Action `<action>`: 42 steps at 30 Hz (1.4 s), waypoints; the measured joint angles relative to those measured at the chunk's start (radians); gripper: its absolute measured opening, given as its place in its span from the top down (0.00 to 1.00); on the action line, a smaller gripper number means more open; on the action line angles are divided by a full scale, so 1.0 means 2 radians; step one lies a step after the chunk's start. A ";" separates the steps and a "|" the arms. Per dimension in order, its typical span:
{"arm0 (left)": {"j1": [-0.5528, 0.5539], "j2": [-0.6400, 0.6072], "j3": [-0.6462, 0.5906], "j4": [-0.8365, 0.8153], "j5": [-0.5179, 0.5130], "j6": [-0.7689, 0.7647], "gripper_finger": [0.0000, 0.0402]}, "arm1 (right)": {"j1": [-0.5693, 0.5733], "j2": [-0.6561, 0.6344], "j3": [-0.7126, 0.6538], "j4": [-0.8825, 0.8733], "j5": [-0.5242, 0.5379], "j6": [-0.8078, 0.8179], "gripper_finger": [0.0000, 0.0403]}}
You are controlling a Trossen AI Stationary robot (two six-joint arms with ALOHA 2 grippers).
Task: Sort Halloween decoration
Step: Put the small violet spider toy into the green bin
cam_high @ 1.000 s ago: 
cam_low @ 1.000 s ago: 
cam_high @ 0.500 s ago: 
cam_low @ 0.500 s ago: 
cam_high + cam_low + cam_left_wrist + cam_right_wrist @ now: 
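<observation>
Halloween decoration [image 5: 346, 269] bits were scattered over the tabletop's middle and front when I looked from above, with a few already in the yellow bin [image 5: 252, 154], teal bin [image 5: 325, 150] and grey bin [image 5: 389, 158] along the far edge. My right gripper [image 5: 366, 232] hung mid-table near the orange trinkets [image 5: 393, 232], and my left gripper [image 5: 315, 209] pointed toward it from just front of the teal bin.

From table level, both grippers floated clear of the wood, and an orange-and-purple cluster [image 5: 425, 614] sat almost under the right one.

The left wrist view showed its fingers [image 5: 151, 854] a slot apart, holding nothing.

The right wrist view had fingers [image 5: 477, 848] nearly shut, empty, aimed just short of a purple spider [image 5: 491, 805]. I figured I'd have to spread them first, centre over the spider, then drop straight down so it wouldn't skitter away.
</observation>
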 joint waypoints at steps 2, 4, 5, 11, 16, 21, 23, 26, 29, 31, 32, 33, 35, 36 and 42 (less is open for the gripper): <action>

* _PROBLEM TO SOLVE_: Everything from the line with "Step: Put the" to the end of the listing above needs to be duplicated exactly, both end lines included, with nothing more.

* _EXERCISE OUTPUT_:
Step: Put the small violet spider toy into the green bin
cam_high @ 1.000 s ago: 
cam_low @ 1.000 s ago: 
cam_high @ 0.500 s ago: 
cam_low @ 0.500 s ago: 
cam_high + cam_low + cam_left_wrist + cam_right_wrist @ now: 
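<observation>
Halloween decoration [image 5: 346, 269] bits were scattered over the tabletop's middle and front when I looked from above, with a few already in the yellow bin [image 5: 252, 154], teal bin [image 5: 325, 150] and grey bin [image 5: 389, 158] along the far edge. My right gripper [image 5: 366, 232] hung mid-table near the orange trinkets [image 5: 393, 232], and my left gripper [image 5: 315, 209] pointed toward it from just front of the teal bin.

From table level, both grippers floated clear of the wood, and an orange-and-purple cluster [image 5: 425, 614] sat almost under the right one.

The left wrist view showed its fingers [image 5: 151, 854] a slot apart, holding nothing.

The right wrist view had fingers [image 5: 477, 848] nearly shut, empty, aimed just short of a purple spider [image 5: 491, 805]. I figured I'd have to spread them first, centre over the spider, then drop straight down so it wouldn't skitter away.
</observation>
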 joint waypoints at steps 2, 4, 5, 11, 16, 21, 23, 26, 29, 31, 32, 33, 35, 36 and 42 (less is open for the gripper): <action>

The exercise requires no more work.